**Work required**
Below are entries. Copy exactly the lines running from the line that holds "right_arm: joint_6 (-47" to the line that holds "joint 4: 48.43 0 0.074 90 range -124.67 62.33", with both ends included.

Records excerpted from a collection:
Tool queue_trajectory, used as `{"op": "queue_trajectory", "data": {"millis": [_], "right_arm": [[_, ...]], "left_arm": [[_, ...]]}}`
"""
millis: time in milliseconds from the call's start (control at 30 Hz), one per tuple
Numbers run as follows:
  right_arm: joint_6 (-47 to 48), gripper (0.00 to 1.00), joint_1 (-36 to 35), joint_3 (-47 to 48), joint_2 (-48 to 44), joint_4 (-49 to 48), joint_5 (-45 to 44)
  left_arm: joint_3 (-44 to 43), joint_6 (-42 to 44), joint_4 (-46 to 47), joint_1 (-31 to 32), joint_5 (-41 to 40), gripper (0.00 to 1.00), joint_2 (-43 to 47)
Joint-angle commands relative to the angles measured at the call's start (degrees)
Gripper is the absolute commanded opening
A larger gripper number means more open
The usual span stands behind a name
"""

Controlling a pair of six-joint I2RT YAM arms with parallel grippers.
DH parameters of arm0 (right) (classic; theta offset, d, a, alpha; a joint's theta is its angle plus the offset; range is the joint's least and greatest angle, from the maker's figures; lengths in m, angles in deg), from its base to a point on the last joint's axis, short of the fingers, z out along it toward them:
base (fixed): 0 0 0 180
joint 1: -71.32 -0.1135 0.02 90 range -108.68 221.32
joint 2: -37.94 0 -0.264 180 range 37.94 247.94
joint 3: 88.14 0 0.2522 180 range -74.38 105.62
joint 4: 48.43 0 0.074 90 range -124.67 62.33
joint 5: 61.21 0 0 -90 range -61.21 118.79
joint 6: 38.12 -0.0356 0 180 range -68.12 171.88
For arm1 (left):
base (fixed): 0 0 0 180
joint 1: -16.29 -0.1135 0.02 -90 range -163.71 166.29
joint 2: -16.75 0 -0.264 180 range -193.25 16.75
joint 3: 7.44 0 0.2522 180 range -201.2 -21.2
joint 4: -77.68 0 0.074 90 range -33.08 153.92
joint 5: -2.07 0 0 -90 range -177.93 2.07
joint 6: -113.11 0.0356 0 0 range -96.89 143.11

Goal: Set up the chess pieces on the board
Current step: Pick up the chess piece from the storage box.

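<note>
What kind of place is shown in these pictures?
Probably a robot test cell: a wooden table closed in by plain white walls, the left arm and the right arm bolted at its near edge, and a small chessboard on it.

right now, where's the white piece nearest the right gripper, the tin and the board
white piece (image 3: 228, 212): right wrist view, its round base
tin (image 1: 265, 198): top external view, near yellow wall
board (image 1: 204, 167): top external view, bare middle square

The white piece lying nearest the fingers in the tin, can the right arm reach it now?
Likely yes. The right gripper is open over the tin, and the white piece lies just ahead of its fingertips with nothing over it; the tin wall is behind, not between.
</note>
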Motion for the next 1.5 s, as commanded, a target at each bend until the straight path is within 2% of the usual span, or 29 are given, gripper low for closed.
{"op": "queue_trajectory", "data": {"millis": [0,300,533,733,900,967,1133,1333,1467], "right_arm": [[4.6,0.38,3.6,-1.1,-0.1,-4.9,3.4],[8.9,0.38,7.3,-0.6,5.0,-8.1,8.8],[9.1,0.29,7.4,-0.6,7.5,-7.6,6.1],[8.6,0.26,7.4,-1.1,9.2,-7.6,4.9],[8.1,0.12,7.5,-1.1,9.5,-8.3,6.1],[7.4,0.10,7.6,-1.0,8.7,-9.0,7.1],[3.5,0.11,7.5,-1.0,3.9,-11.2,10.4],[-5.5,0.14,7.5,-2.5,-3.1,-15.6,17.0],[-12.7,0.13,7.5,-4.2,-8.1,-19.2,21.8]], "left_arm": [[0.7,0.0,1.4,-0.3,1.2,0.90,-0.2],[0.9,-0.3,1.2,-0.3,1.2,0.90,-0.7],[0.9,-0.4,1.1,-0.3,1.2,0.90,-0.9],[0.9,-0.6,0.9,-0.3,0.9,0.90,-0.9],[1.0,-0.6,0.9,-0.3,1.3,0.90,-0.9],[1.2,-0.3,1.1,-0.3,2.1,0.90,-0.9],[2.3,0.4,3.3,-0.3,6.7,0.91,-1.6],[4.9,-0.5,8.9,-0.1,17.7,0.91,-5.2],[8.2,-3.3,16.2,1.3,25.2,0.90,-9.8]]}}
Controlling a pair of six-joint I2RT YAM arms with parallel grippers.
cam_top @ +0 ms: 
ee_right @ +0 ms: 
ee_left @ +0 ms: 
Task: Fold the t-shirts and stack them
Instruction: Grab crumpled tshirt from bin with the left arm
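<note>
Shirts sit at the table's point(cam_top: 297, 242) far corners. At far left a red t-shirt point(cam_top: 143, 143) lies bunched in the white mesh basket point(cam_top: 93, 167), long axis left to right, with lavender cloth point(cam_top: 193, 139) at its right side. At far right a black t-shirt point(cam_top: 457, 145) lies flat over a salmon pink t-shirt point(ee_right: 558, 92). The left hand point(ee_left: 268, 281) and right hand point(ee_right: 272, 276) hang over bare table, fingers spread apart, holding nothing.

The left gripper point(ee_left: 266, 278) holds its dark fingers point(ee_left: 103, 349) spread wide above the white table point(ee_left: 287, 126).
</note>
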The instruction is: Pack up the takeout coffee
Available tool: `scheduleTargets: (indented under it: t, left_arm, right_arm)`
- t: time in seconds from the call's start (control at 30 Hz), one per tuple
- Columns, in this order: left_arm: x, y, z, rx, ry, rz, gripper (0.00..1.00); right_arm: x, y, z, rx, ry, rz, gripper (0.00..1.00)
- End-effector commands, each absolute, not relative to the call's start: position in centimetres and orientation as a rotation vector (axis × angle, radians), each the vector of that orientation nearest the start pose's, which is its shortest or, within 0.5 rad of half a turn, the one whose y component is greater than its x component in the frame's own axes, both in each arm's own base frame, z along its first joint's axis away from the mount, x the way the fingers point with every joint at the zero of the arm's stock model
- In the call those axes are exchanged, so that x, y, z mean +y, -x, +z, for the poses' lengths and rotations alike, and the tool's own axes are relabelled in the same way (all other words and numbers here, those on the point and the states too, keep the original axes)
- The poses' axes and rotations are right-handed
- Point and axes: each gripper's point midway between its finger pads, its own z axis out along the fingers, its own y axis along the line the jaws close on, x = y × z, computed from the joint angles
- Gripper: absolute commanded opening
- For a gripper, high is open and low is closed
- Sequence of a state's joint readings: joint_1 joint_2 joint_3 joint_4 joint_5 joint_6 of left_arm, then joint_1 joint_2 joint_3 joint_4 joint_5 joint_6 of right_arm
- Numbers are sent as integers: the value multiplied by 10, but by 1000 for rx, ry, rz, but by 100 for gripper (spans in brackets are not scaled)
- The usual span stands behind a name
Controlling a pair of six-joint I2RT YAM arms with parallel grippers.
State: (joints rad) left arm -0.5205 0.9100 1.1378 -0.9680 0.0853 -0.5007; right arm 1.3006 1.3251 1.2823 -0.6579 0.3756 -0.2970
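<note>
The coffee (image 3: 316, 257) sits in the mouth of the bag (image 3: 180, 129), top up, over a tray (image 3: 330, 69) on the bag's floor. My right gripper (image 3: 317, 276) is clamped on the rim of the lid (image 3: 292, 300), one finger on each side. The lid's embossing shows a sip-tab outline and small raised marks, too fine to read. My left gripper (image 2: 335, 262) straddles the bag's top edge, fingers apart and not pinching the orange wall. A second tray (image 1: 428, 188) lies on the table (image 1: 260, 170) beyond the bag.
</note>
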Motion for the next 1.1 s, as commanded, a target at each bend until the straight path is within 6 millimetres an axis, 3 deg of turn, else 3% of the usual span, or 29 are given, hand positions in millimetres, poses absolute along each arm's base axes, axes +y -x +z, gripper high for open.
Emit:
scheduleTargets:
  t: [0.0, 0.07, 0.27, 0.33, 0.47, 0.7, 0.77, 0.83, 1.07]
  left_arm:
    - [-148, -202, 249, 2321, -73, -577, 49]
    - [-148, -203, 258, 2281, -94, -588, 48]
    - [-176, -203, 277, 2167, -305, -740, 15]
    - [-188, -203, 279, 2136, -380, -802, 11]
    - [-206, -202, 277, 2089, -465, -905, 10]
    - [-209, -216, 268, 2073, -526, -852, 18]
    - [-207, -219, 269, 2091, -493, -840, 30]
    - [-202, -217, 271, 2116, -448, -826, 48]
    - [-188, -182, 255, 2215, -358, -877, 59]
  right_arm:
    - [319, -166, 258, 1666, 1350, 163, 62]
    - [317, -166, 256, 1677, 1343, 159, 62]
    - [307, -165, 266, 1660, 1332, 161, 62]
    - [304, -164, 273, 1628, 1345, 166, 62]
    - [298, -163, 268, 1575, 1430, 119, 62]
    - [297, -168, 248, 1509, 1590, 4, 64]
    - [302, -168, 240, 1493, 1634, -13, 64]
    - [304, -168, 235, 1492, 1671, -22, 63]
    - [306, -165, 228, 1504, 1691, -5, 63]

**Task solution**
  right_arm: joint_6 (-47 to 48), gripper (0.00 to 1.00), joint_1 (-36 to 35), joint_3 (-47 to 48), joint_2 (-48 to 44), joint_4 (-49 to 48), joint_5 (-45 to 44)
  left_arm: joint_3 (-44 to 43), joint_6 (-42 to 44), joint_4 (-46 to 47), joint_1 (-31 to 32), joint_5 (-41 to 40), gripper (0.00 to 1.00), joint_2 (-43 to 47)
Joint-angle commands relative to the angles measured at the call's start (degrees)
Gripper is the absolute commanded opening
A larger gripper number means more open
The usual span stands behind a name
"""

Controlling a pair of six-joint I2RT YAM arms with parallel grippers.
DH parameters of arm0 (right) (classic; theta offset, d, a, alpha; a joint's theta is its angle plus the offset; range is the joint's least and greatest angle, from the maker's figures; lengths in m, angles in deg), from its base to a point on the last joint's axis, short of the fingers, z out along it toward them:
base (fixed): 0 0 0 180
joint 1: -71.32 -0.1135 0.02 90 range -108.68 221.32
joint 2: -37.94 0 -0.264 180 range 37.94 247.94
joint 3: 88.14 0 0.2522 180 range -74.38 105.62
joint 4: 48.43 0 0.074 90 range -124.67 62.33

The output for this exercise is now complete.